I’ve been having problems writing. Brain fog. I get ideas for stories, sometimes even complete ones, but when I examine them a little deeper, they’re simply a retelling of what happened. I don’t find a message in them or anything special. I watched Abbie Emmons’ video on writing THEME into my story. Now I’m going to practice and try get back into a routine of regular writing.
Enjoy my flash fiction and let me know in the comments what theme you get out of this. Feel free to write your own on the theme and ping back.
Every minute of the day jam packed. Breakfast, prepare lunches, school run, grocery shopping plus a gift for her sister-in-law’s party on Saturday – she needed to figure out what, delivering sports equipment for dancing and soccer – too much to carry around all day they’d complained, cooking dinner, packing the dishwasher and washing the pans – no one could help because they had homework and hubby was relaxing after his stressful day, checking everyone had clean clothes for the morning and ironing if necessary.
Layla got out of bed and went to the bathroom. She stared out the window at the gorgeous sunny summer day that she was going to spend either indoors or in the car.
“I don’t want to!”
A little finch bounced from the bird feeder to the branch, onto the grasses, back higher. She longed for the times when she had that much energy and zest for life. She’d done this! Pampered, spoiled everyone, and taken a back seat. The green hills in the distance called to her. Today whispered hike, nature and fresh air.
She blew into her boots, in case of cobwebs and laced them, put a lightweight jacket in her dusty backpack, and transferred her wallet from her handbag and walked down the passage.
“Katie, Josh time to get up. You’d better wake your father and ask him to take you to school. I’m going out.”
“What? Where’s our coffee?” came moans from the bedrooms next to each other.
“In the kitchen. You’ll need to figure out how the machine works. I have shown you before. Bye,” she shouted backwards.
Full water bottle and keys in hand she floated out of her home.

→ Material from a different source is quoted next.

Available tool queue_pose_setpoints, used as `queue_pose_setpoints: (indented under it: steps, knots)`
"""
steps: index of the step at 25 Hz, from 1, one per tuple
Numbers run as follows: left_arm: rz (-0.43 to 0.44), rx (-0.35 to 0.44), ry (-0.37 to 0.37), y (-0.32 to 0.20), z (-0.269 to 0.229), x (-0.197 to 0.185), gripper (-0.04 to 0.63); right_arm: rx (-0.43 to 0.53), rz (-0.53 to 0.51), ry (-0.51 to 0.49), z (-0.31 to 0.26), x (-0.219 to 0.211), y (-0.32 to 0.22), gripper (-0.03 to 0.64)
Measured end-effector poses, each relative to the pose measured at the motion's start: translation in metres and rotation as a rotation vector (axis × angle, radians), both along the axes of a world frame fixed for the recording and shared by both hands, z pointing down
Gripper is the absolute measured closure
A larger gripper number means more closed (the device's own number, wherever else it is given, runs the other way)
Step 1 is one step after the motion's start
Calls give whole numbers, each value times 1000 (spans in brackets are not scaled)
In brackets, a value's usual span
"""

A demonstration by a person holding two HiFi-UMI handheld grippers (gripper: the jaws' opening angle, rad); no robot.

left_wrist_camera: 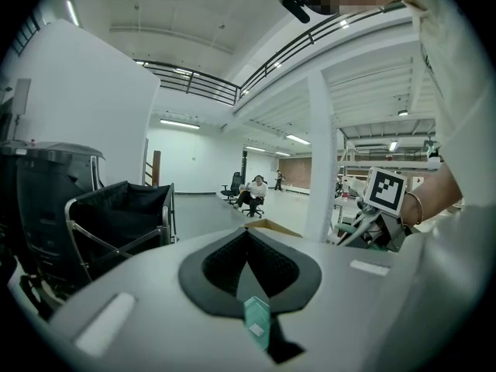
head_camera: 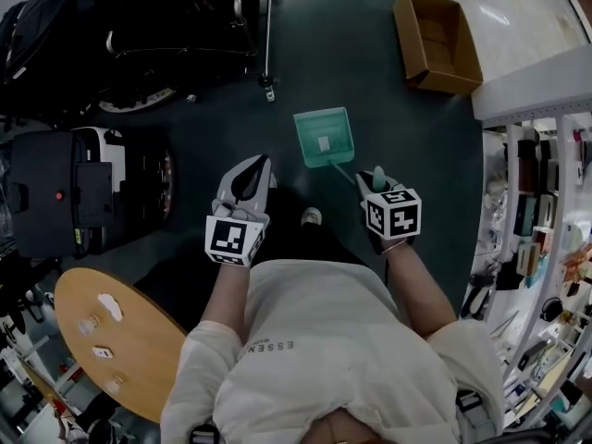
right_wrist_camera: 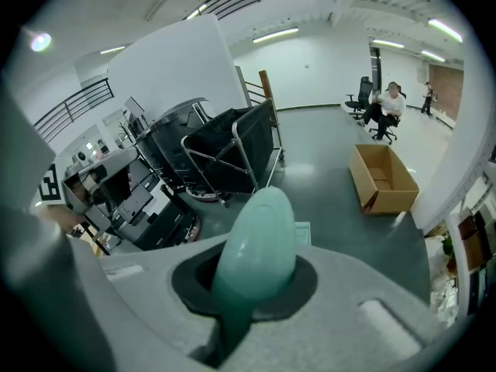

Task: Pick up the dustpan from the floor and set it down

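— Where's the dustpan (head_camera: 324, 137)?
— Out front, pan end low over the floor (head_camera: 370, 72); contact unclear. My right gripper (head_camera: 377, 174) has its fingers clenched on the handle (right_wrist_camera: 256, 246), probably so I needn't stoop.
— Your left gripper (head_camera: 250, 181)?
— Fingers closed, empty, off to the side.

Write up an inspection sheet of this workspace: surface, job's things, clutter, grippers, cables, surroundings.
Surface: dark green floor, smooth.
Job's things: green dustpan, pan end pointing away from the person, handle running back to the right gripper; cannot tell whether the pan touches the floor.
Clutter: open cardboard box on the floor beyond the dustpan; small items on the round wooden table.
Grippers: right gripper shut on the dustpan's handle; left gripper shut, nothing in it.
Cables: nothing seen.
Surroundings: black folding cart and black machine to the left, shelving to the right, a seated person far off.
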State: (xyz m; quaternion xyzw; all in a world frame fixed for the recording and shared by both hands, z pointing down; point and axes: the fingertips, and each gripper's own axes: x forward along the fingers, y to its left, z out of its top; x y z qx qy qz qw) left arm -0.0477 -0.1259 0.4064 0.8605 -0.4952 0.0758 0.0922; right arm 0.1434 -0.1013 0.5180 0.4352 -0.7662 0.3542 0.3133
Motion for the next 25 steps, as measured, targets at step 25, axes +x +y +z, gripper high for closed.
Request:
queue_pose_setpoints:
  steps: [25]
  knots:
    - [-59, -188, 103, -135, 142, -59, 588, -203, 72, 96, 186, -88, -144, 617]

At four she interrupted her day to text her husband she was going to be late. Taking time for herself didn’t mean she abandoned her good manners. They were an important part of who she was. Consideration was not a weakness, but maybe she should be included in the list of recipients.
“Hello darling. Did you have fun?”
“Um… yes thanks.” Layla looked around the kitchen, half expecting dirty dishes to come crashing out of a cupboard. The house was standing and clean.
“There’s Tikka Chicken in the fridge if you’re hungry. I taught the kids how to make it.”
“Hey mom,” the children said in unison coming out of the spotless scullery. “Laundry is on. Going to do homework,” they smiled, each kissing a cheek.